Kluane Adamek is a leader—and so are you.

by Kylie Adair

Kluane Adamek, Yukon Regional Chief •

Kluane Adamek, Yukon Regional Chief •


Kluane Adamek steps outside to answer my phone call and describes the view to me as vast and beautiful. Adamek is in Old Crow, the remote, northernmost community in the Yukon. She’s travelled there from her home base in Whitehorse for Caribou Days, a community event the Vuntut Gwitchin First Nation holds each year to celebrate the connection between the Gwitchin people and the Porcupine caribou herd. For tens of thousands of years, Adamek tells me, the Gwitchin people have depended solely on caribou for food, and the locations of the Nation’s villages mirror the herd’s migration patterns. “It’s really powerful,” she says.

The term ‘leader’ does not describe one type of person doing one type of work. Instead, it’s a trait, one all of us have the potential to exemplify.

I start our conversation with an admittedly cliche question—I ask her what a typical day in the life of the Yukon Regional Chief for the Assembly of First Nations, the role she took on last year, looks like. She tells me there isn’t one. “Some days I’m finding myself in these really unique and special places and spaces with community,” like this celebration in Old Crow, she says; other days she’s sitting around a boardroom table in Ottawa with the Prime Minister, other federal ministers and her colleagues at the AFN.

The latter is a big, important part of her job, which is to advocate for the needs and interests of First Nations in the Yukon at the federal level. But it’s the former—spending time with First Nations people, listening to elders, learning about what each community needs from her—that’s the most meaningful to her, Adamek says. And it’s what feels the most like true leadership. “I’ve been able to grow into a space where I’m comfortable leading from the front, and that means being the voice, but certainly always working beside all our people and our leaders.”

Leading from the front comes with a certain level of visibility, both to her community and those outside of it. For the first time in the history of the AFN (and what was before called the National Indian Brotherhood) there are three women sitting on the executive committee. The 32-year-old is also one of the youngest national chiefs in the organization’s history, which is something she says she’s had to grapple with. “I had thoughts of, was I prepared? Could I do this? Why me? I’m young. I haven’t been elected before, but I’ve worked for so many politicians,” she says. “I did have to talk to some of my elders through it, and to have them remind me that in our communities—I look at some of our former chiefs who are now elders at the table and they started really early, too.”

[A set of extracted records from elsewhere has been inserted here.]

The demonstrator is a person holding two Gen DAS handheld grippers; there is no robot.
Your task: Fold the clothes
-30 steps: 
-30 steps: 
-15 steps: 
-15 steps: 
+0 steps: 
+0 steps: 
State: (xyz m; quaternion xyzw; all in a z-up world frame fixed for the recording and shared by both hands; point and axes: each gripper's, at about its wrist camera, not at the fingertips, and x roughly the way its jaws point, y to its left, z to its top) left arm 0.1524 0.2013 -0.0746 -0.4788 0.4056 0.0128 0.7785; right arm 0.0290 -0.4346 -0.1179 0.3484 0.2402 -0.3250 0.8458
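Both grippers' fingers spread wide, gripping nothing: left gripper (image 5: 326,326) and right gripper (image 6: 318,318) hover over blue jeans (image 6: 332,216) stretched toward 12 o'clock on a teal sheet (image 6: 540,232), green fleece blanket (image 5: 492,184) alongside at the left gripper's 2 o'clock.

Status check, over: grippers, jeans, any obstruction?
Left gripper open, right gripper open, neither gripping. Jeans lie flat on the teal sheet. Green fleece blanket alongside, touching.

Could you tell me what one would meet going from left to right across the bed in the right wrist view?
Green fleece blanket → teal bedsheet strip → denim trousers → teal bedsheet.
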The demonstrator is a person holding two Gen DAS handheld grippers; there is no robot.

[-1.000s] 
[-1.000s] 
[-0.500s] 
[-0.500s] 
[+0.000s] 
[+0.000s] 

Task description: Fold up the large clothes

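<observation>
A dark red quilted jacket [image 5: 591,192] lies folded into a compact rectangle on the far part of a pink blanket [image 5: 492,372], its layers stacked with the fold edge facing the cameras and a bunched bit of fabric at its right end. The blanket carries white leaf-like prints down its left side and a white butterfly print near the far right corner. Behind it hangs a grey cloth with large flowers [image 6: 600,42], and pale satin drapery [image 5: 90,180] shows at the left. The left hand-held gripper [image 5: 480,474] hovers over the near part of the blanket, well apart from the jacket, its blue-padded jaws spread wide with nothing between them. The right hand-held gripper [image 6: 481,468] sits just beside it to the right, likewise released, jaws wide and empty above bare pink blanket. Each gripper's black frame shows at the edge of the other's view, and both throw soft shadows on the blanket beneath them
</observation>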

Adamek has also learned that real leadership needs to come from a deep sense of purpose and connection. After spending a few years working with First Nations in the Yukon at the beginning of her career, she had the opportunity to join then-AFN National Chief Shawn Atleo’s small advisory team, and she took it. She spent two years doing that work, advocating for First Nations people from the organization’s national headquarters in Ottawa, but felt like something was missing.

“The whole time I was in Ottawa I did feel that disconnect, from home and from community,” she says. “I started to think, what is it that’s really important to me? And how am I contributing in the work that I’m doing? Where do you get that fire in your belly? Where do you get that sense of passion and excitement and drive? And that answer is different for everyone.”

For Adamek, the answer was to go back home, to work directly with her community and her people, to whom she feels a deep connection. “The north has always been home for me, and I think a lot of northerners will share the same feelings and experiences. You do always get pulled back—that never changes. So when you come back here, it fills your heart, it fills your spirit. And that’s what I needed,” she says. The strong sense of community is a big part of what pulls her back, she tells me. “There’s a gesture that we have where you put your hands up, palms in the air, and [it signals] holding somebody up—you’re giving them the most high degree of acknowledgement. You see a lot people on the Northwest coast do this. It means, we hold each other up.”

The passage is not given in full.